One Analyzer, many Schemas (one per variant)
Classify is built for the real world where Client ABC's invoices look different from Client XYZ's. Add as many Schemas as you have variants. Each Schema is a self-contained Classification Name + Prompt + Document Schema bundle.
The Classification Prompt is the routing brain
Write it in plain English. Mention concrete markers like the company name at the top, the contact email, layout cues, words that only this variant uses. The clearer the prompt, the cleaner the routing.
Classify returns BOTH the label and the data
Unlike a pure classifier, the response includes the matched Classification Name and all fields from that Schema's Document Schema. One call gives you the routing decision and the extracted JSON together.
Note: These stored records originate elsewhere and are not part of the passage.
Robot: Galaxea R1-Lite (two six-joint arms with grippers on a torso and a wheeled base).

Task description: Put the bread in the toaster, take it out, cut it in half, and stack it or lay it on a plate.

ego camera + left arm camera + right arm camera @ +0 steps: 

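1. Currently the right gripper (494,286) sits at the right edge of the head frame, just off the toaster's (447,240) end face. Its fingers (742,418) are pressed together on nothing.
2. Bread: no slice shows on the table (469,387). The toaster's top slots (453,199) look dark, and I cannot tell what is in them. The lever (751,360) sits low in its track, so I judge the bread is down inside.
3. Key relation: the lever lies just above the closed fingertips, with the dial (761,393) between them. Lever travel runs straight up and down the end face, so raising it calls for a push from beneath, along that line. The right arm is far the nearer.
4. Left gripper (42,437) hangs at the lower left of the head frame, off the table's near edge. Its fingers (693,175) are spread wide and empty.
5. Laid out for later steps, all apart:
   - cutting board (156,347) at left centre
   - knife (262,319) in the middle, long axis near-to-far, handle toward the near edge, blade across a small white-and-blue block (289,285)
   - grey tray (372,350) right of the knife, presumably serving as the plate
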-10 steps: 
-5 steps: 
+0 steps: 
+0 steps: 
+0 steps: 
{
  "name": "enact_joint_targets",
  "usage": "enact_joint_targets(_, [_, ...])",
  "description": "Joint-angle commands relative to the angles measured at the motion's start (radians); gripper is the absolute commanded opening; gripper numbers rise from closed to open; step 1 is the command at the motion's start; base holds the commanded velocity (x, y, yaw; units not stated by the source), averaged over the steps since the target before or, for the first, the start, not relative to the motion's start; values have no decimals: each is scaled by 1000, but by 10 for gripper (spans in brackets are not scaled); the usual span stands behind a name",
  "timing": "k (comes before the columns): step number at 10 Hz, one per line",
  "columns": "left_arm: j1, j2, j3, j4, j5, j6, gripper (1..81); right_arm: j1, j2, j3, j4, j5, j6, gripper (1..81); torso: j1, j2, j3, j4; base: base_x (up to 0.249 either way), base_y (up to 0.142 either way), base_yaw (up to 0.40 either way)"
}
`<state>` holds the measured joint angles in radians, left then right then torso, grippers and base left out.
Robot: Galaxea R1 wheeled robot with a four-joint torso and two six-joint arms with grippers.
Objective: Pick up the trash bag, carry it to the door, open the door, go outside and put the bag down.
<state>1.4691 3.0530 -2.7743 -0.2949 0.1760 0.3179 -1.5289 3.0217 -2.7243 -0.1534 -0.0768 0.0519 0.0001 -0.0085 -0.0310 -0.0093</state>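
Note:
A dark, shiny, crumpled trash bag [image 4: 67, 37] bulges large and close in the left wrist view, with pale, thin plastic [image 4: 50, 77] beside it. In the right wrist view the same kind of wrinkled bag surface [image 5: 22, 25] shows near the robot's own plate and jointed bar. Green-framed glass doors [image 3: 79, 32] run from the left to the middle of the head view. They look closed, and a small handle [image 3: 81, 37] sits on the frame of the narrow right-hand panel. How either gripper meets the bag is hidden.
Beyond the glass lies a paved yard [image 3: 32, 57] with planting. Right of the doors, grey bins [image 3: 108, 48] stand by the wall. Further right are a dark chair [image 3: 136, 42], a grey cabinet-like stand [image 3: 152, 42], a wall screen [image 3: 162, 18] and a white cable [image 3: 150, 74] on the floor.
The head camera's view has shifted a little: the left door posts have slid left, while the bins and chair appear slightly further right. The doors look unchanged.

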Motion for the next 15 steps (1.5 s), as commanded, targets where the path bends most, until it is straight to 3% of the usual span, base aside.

Step 1: Open AI Document Parser in the dashboard

  1. Sign in at dev.pdf4me.com.
  2. From the dashboard sidebar, click AI Document Parser.
  3. The list page shows every existing Analyzer with three columns: Analyzer Id, Analyzer Type (Parse or Classify), and Actions.
  4. Click the blue + Add button to start a new Analyzer.
PDF4me AI Document Parser dashboard list view with the sidebar item AI Document Parser highlighted in red, a blue Add button at the top of the main panel, and an empty table with column headers Analyzer Id, Analyzer Type, and Actions

AI Document Parser list view. Click + Add to start a new Analyzer.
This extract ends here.